Later that month, Samuel applied to the Home Secretary to take early retirement from the civil service – he was by now more than halfway through his six months' leave. He asked to be granted a pension of £350, his full salary. 'In June 1860 I was overtaken by that great calamity, the murder of my child,' he explained, 'a calamity which has not only embittered the rest of my life, but has overwhelmed me with popular prejudice and calumny through the confounded representations of the public press . . . My family is large my income limited and I cannot without much deprivation resign upon my official pension.' In response, Cornewall Lewis observed that this was 'a strange proposal as ever I heard of – inform him that his request cannot be acceded to'. The newspapers reported a rumour that Constance had in March confessed to a relative that she had killed Saville, but the detectives who had worked on the case found it 'unadvisable' to reopen the investigation.

On Thursday, 18 April 1861 the Kents left Road.
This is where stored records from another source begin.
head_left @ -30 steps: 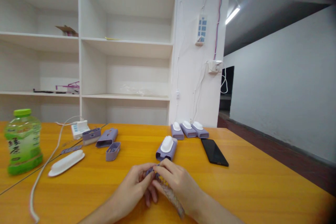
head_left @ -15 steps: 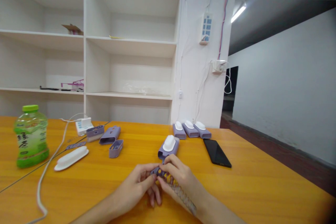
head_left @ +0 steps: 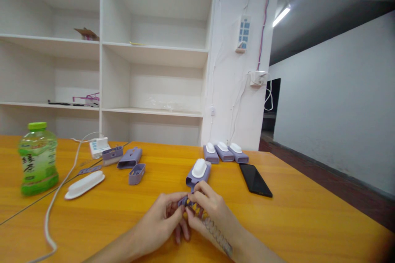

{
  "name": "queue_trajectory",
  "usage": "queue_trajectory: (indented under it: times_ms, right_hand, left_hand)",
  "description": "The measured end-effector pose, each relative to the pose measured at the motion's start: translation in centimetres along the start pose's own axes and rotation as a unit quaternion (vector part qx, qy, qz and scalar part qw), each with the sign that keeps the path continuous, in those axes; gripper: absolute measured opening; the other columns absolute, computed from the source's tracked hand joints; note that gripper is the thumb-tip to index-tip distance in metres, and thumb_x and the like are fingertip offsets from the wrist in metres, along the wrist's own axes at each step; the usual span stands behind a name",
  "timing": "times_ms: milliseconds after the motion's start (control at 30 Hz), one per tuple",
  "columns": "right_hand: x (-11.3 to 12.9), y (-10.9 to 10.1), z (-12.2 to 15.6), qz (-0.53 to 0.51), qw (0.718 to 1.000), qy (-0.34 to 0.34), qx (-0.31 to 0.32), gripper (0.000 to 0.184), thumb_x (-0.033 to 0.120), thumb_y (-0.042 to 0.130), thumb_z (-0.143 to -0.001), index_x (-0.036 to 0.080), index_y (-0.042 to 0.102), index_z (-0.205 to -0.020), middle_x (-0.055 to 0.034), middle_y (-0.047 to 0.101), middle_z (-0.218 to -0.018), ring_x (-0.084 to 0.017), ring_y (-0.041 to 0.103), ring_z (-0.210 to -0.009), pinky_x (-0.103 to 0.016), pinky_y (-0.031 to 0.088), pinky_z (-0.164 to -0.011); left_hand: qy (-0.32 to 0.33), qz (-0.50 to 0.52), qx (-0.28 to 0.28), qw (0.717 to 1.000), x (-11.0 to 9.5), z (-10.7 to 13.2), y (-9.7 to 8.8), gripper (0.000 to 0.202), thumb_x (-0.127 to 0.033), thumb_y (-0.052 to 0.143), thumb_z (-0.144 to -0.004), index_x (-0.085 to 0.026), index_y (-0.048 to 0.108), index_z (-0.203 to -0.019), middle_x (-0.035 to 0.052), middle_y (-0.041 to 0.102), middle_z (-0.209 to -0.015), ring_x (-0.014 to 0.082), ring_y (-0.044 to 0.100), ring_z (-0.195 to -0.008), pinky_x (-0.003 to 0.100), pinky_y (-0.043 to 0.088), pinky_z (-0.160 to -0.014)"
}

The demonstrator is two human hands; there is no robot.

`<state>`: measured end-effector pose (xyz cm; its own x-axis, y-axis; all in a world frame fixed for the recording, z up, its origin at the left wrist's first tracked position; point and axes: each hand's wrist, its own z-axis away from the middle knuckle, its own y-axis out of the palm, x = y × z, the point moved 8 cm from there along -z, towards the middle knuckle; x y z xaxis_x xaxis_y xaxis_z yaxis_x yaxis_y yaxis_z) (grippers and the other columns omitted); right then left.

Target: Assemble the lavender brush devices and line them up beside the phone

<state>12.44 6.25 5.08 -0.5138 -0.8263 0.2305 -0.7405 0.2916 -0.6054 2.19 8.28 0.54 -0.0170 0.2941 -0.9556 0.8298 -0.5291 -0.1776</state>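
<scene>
Both hands meet over the near middle of the table. My left hand (head_left: 165, 218) pinches one end of a thin purple plastic piece with holes (head_left: 183, 201) between thumb and forefinger. From the other side, the bent fingers of my right hand (head_left: 216, 209) grip the same piece and hide much of it. Just beyond the fingertips lies a purple casing (head_left: 191, 181) with a white oval part (head_left: 199, 168) on top; a narrow purple portion of it reaches toward my right hand. Whether that portion touches the held piece, I cannot tell.
Several purple casings (head_left: 225, 155) with white tops stand at the back, near a black phone (head_left: 255, 179). Leftward are an open purple sleeve (head_left: 129, 158), a small purple cap (head_left: 136, 174), a white oval cover (head_left: 84, 185), a white cable (head_left: 49, 213) and a green-capped bottle (head_left: 38, 160).
The fingers have shifted slightly around the purple piece, and less of its holed surface shows now. Both hands keep their hold, and the things on the table have stayed put.
</scene>
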Motion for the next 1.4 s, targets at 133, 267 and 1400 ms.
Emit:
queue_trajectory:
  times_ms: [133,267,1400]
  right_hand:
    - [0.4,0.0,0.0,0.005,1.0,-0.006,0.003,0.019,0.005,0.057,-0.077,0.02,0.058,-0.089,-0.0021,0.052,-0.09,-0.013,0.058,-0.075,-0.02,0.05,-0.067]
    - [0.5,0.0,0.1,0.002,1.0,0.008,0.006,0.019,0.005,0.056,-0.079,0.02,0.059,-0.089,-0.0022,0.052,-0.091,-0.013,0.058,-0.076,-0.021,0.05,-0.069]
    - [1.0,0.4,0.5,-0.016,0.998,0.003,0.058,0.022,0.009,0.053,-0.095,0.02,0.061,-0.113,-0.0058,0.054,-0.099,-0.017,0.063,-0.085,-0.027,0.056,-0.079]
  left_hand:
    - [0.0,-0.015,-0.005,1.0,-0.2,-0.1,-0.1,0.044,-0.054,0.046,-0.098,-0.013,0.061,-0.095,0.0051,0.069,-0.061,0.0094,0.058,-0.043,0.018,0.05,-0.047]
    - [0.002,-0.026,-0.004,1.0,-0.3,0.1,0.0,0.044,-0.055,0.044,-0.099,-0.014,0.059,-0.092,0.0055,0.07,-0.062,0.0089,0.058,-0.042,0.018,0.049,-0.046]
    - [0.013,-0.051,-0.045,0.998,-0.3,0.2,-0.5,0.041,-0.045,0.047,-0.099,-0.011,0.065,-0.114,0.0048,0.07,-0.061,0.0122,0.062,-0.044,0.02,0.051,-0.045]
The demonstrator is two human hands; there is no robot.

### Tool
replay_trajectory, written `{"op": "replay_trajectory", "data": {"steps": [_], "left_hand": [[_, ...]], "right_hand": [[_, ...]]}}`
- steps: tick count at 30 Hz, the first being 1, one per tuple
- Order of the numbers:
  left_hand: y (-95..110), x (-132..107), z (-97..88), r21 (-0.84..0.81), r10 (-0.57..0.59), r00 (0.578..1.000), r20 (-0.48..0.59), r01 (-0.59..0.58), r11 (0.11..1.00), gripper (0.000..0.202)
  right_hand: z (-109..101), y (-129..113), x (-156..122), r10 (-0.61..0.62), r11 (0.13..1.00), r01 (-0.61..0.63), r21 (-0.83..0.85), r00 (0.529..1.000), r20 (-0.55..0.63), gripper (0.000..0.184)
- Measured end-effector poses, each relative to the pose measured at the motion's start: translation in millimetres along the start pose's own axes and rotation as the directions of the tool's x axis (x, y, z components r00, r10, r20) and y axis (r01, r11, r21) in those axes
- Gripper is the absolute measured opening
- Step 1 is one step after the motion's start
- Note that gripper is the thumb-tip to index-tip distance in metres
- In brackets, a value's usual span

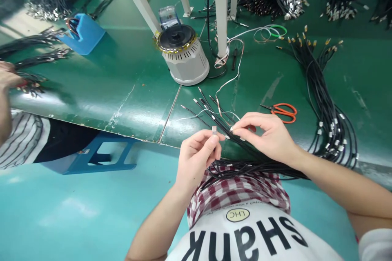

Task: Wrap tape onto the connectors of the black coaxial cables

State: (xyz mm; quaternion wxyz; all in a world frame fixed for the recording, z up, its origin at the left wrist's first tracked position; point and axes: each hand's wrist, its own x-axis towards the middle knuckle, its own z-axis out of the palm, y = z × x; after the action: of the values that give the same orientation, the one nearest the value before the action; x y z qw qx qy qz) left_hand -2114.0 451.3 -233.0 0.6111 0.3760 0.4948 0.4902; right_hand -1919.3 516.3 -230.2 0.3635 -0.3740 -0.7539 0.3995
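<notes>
My left hand (197, 155) is closed in a pinch on a small silver metal sleeve (214, 130), held up near the table's front edge. My right hand (266, 134) is closed too, its fingertips pinching one black cable from a bundle of black cables (211, 108) that fans out over the green table (122, 73) and drops into my lap. The two hands are a few centimetres apart, the sleeve close to the cable end. Thin white wires (226, 85) lie among the cable ends.
Orange-handled scissors (283, 112) lie just beyond my right hand. A grey round machine with a black top (183, 55) stands mid-table by white frame legs (221, 8). More cable bundles (327, 110) lie right and far. Another person's hand (7, 79) works at the left; a blue stool (98, 157) stands below.
</notes>
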Motion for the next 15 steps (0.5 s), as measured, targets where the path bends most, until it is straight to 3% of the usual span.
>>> {"op": "replay_trajectory", "data": {"steps": [3,6,15], "left_hand": [[-4,1,0.1,-0.026,-0.055,0.998,0.038,0.056,0.998,0.022],[-7,2,0.3,-0.052,-0.03,0.996,0.08,0.034,0.998,0.023],[-9,2,3.5,-0.076,0.044,0.998,0.038,-0.041,0.996,0.029]], "right_hand": [[-3,-8,2,0.035,0.998,-0.037,0.058,0.999,0.031,0.009],[-3,-13,4,0.039,0.995,-0.047,0.088,0.996,0.085,0.011],[5,-9,13,0.099,0.988,-0.117,0.103,0.981,0.165,0.011]]}}
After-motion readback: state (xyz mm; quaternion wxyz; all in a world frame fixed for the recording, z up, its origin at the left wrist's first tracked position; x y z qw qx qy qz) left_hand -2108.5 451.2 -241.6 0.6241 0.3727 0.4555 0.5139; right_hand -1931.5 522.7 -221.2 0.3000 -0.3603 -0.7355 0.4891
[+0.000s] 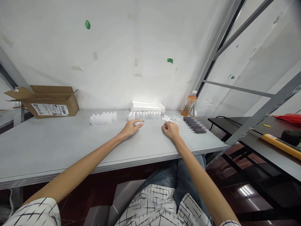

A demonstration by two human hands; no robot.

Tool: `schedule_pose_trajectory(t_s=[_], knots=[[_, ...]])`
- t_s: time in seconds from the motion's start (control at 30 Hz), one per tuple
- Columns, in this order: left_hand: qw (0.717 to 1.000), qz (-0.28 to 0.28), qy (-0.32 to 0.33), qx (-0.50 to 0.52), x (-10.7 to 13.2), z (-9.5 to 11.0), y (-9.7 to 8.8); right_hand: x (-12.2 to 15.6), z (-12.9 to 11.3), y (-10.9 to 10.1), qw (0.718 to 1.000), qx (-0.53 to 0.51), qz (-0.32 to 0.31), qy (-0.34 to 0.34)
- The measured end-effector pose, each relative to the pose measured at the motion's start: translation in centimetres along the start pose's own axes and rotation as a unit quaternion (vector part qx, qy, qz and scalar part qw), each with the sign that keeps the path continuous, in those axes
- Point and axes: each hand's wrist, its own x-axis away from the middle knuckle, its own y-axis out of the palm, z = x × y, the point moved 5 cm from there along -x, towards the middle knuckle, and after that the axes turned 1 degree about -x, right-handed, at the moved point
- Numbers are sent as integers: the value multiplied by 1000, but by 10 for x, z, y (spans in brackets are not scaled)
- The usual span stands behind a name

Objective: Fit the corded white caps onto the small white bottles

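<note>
My left hand [131, 127] rests on the grey table [58, 147], its fingers wrapped round a small white bottle [138, 123] lying near the row of small white bottles [144, 115]. My right hand [170, 129] lies curled on the table, fingers pinched together beside a heap of small white caps and cords [173, 119]; what it holds is too small to make out. A second group of white bottles [103, 118] stands further left.
A stack of white trays [147, 106] sits at the back by the wall. An open cardboard box [45, 100] stands at the far left, an orange drink bottle [188, 104] and a dark blurred object [194, 124] at the right. Metal shelf struts rise on the right.
</note>
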Motion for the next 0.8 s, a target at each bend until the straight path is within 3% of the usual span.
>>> schedule_pose_trajectory(t_s=[0.1, 0.4, 0.67, 0.8], knots=[[997, -33, -20, 64, 1, 1, 2, 0, -1, 2, 1000, 3, 1, -7], [991, -59, -37, 112, -2, 2, 2, 0, 1, 1, 1000, -8, 1, -2], [998, -46, -6, 37, -2, 4, -1, 0, 2, 0, 1000, -21, 1, 4], [998, -35, -6, 54, -4, 1, -1, 1, 1, -1, 1000, -31, 6, 2]])
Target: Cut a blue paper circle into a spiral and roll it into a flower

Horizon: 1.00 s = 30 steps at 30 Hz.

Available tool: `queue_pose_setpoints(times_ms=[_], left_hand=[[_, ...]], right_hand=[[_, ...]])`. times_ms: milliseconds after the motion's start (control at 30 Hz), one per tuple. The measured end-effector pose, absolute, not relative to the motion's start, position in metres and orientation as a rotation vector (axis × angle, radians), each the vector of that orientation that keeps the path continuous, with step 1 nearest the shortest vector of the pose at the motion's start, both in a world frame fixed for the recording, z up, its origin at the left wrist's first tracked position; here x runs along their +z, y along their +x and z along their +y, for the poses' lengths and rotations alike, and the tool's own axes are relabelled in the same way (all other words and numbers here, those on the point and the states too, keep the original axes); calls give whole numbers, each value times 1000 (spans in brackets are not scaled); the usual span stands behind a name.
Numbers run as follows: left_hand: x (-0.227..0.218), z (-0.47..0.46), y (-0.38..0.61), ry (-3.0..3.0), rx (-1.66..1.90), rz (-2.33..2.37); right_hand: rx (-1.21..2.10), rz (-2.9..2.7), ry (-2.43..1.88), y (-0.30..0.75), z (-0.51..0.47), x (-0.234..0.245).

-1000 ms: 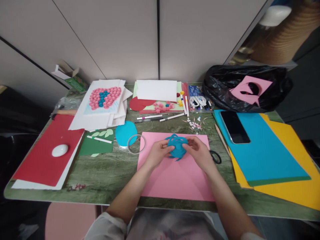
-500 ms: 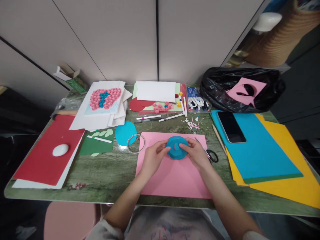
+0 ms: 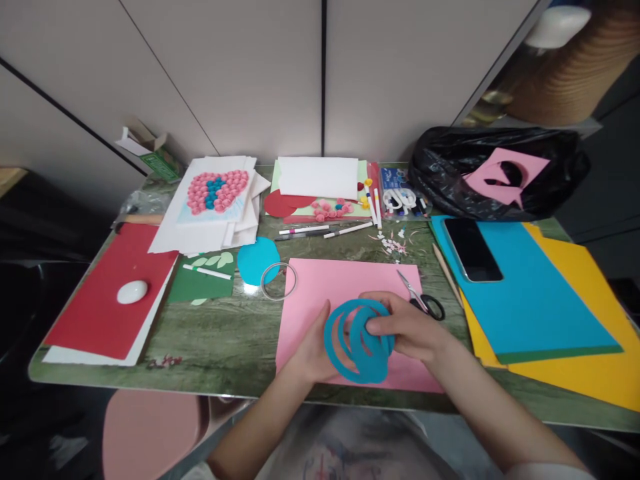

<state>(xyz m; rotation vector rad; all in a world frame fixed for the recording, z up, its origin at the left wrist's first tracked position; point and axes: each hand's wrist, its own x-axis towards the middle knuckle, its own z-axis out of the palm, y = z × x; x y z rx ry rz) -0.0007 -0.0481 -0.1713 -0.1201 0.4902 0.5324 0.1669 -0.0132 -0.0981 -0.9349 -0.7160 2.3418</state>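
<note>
Blue spiral [image 3: 357,333] uncoiling toward you | right grip [image 3: 413,328] pinching it, scissors [image 3: 419,299] lying just beyond | left grip [image 3: 316,350] spreading, released

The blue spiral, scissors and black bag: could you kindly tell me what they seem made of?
Blue spiral: probably matte paper or thin card; flat, bending strips. Scissors: likely metal blades, silvery; black handles perhaps plastic. Black bag: apparently thin, glossy plastic; creases catch light.

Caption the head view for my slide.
Right hand pinches a blue paper spiral over a pink sheet, left hand partly behind it, scissors across the sheet's right edge.
</note>
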Motion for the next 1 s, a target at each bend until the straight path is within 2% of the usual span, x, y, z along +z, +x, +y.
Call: queue_pose_setpoints(times_ms=[100,433,533,700,733,867,1000], left_hand=[[-165,-35,3,-93,584,527],[-159,-32,-1,466,788,942],[-160,-31,-4,590,793,1023],[-146,-31,-12,549,762,999],[-141,-32,-13,498,726,948],[-126,-33,-11,343,611,714],[-136,-29,-5,318,620,708]], right_hand=[[2230,-909,-1080,172,-10,-107],[1473,-1472,-1483,184,-12,-132],[1457,-1455,-1459,183,-17,-131],[1333,-1245,-1148,194,-10,-143],[1335,-1098,-1090,194,-6,-148],[1827,-684,-969,181,1,-167],[2105,-529,-1010,166,-11,-173]])
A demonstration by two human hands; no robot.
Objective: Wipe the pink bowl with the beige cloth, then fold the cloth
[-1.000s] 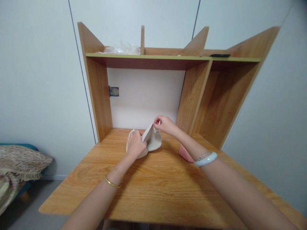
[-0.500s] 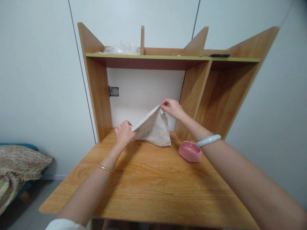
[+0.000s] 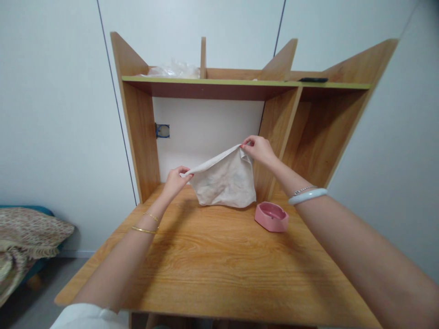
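Note:
A pale grey-white cloth [image 3: 226,180] hangs stretched between my two hands over the back of the wooden desk. My left hand [image 3: 176,180] pinches its left upper corner, lower than the right one. Higher up, my right hand [image 3: 259,148] grips the other upper corner between thumb and fingers, where a small fold shows. The cloth's lower edge hangs at about the desk surface; whether it touches I cannot tell. Just right of that edge, below my right forearm, a pink angular dish [image 3: 272,218] rests on the desk.
The desk top [image 3: 206,260] carries a wooden shelf unit [image 3: 137,141] at its back. On the upper shelf lie a clear plastic bag [image 3: 176,69] and a dark flat object [image 3: 313,80]. An uncovered wall box [image 3: 163,131] shows at left. A patterned blanket [image 3: 30,228] lies far left.
My hands have moved apart, the right one up and rightward, the left slightly up. The cloth between them has spread wider and shows more of its face. The pink dish has stayed put.

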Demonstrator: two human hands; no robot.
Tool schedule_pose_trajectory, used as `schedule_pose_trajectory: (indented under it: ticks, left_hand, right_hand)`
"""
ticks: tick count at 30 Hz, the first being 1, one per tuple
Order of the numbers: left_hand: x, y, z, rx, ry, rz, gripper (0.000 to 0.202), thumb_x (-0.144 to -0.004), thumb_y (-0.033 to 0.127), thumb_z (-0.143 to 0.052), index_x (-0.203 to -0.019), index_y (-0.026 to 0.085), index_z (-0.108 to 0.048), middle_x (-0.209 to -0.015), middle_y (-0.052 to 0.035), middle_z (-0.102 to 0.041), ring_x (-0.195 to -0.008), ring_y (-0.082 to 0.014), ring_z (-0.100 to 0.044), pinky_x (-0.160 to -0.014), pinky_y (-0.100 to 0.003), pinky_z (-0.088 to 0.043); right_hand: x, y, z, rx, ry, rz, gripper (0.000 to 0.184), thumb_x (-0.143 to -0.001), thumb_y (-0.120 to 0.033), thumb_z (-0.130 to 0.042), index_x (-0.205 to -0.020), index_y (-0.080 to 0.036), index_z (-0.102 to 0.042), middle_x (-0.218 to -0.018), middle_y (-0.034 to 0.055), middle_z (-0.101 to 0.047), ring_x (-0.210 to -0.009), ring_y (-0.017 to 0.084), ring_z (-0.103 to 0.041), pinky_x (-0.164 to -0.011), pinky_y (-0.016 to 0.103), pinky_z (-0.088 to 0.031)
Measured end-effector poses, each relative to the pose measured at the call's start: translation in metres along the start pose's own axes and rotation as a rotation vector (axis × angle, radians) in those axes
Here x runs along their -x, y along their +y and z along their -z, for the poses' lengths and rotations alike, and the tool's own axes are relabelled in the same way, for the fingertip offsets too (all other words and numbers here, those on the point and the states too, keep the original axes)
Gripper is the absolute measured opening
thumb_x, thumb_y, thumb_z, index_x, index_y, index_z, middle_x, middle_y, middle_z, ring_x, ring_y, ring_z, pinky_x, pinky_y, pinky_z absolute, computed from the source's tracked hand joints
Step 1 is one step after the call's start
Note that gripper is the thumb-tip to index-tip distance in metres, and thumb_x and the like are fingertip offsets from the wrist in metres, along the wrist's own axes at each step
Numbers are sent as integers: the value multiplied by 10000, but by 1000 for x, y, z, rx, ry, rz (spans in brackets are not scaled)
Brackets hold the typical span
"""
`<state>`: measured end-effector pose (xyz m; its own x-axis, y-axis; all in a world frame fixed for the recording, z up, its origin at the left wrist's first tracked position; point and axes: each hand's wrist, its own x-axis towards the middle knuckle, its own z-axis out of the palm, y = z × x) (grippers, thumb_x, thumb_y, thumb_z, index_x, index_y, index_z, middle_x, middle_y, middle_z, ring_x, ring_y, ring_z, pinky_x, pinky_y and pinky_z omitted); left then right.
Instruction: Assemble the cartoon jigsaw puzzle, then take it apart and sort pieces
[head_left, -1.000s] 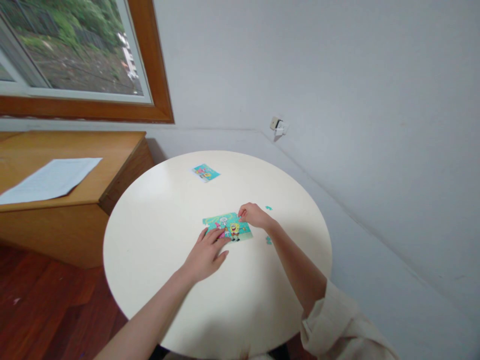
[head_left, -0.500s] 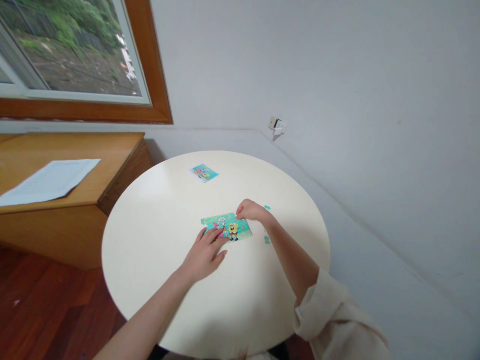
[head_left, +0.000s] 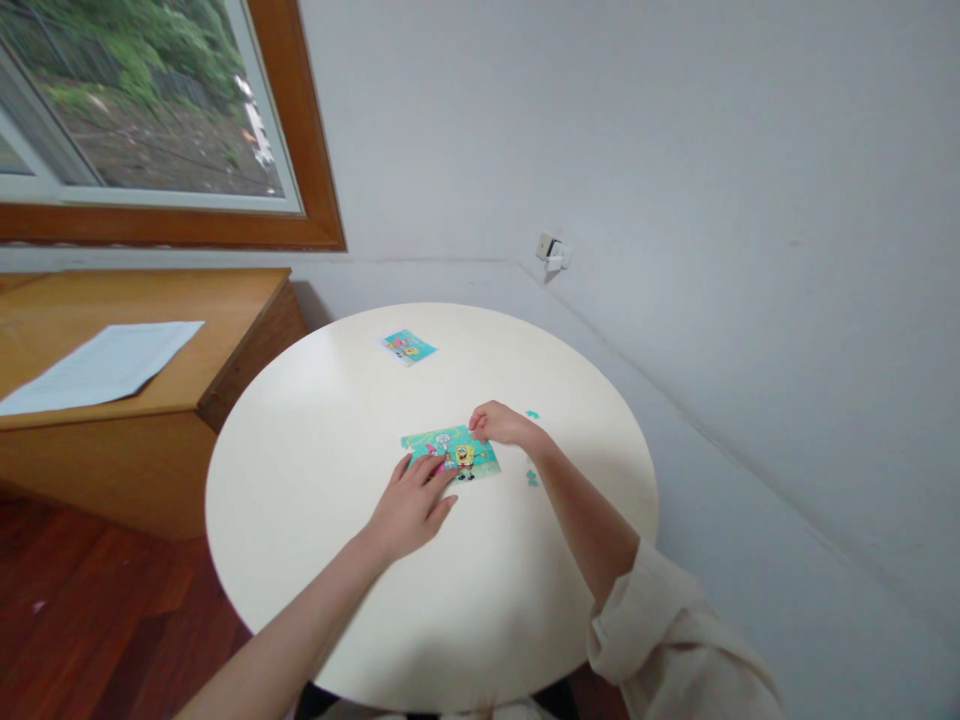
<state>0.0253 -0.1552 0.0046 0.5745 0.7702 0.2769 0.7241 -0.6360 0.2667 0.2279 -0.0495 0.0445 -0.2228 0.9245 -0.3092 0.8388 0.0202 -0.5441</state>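
A small teal cartoon jigsaw puzzle lies near the middle of a round cream table. My left hand rests flat on the puzzle's near left edge, fingers stretched out. My right hand sits at the puzzle's far right corner with its fingers curled together in a pinch; whether a piece is in them is hidden. Two loose teal pieces lie on the table close to my right arm, one piece beyond the wrist and one piece beside the forearm.
A small picture card lies at the table's far side. A wooden desk with a white sheet of paper stands to the left under a window. Grey walls close in behind and right, with a wall socket.
My right hand has shifted slightly left along the puzzle's far right corner. My left hand has stayed pressed on the near edge. The camera has moved a little.
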Motion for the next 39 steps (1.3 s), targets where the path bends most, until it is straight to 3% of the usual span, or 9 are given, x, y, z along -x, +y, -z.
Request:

Constance was sent to a finishing school in Dinan, a walled medieval town in northern France, and William returned to his school in Longhope, where he boarded with about twenty-five other boys aged between seven and sixteen. The rest of the family moved to Camden Villa in Weston-super-Mare, a resort on the north coast of Somersetshire. Mrs Kent was again pregnant.

The Kents instructed a Trowbridge auctioneer to dispose of their belongings. Two days after their departure he opened Road Hill House to the public for viewing. He had already had so many enquiries that he had taken the unprecedented step of selling the catalogues, at a shilling apiece, and limiting them to one per person – seven hundred were purchased. At 11 a.m. on Saturday, the crowds swarmed over the building. In the drawing room the visitors took turns at lifting the central bay window to test its weight, and in the nursery they made their own appraisals about whether Elizabeth Gough could have seen into Saville's cot from her bed (the consensus was that she could). They minutely examined the staircases and doors. Superintendent John Foley, who had been enlisted to keep order, was besieged by requests from young ladies to see the privy, where spots of blood were still visible on the floor. The visitors took less interest in the furniture up for sale. In his opening address the auctioneer conceded that the contents of the house were 'not of a very elegant character', but argued that they were well-made, 'and I would observe that the effects have not only an artificial, but an historical value attached to them. They have been witnesses to a crime which has astonished, terrified, and paralysed the civilised world.'

The sums achieved on the paintings were disappointing – an oil of Mary Queen of Scots by Federico Zuccari, for which Samuel Kent claimed to have been offered £100, went for £14. But Mr and Mrs Kent's splendid Spanish four-poster fetched an impressive £7.15s., and the washstand and ware from their bedroom £7. The auctioneer also sold 250 ounces of silver plate, more than five hundred books, several cases of wine, including golden and pale sherries, a lucernal microscope (when used with a gaslight, this could project enlarged images onto a wall), two telescopes, some pieces of iron garden furniture and a fine yearling. Samuel's 1820 port (an exceptionally rich, sweet vintage) went for eleven shillings a bottle, his mare for £11.15s., his carriage for £6 and his pure-bred Alderney (a small, fawn cow that yielded creamy milk) for £19. The Kents' chamber organ was acquired for the Methodist chapel in Beck-ington. A Mr Pearman of Frome paid about £1 each for Constance's bed, Elizabeth Gough's bed and Eveline's cot, which Saville had used as a baby, bringing the total raised by the sale to £1,000. The cot from which Saville had been abducted was not put up for auction, in case it found its way to the 'Chamber of Horrors' in Madame Tussaud's waxworks museum.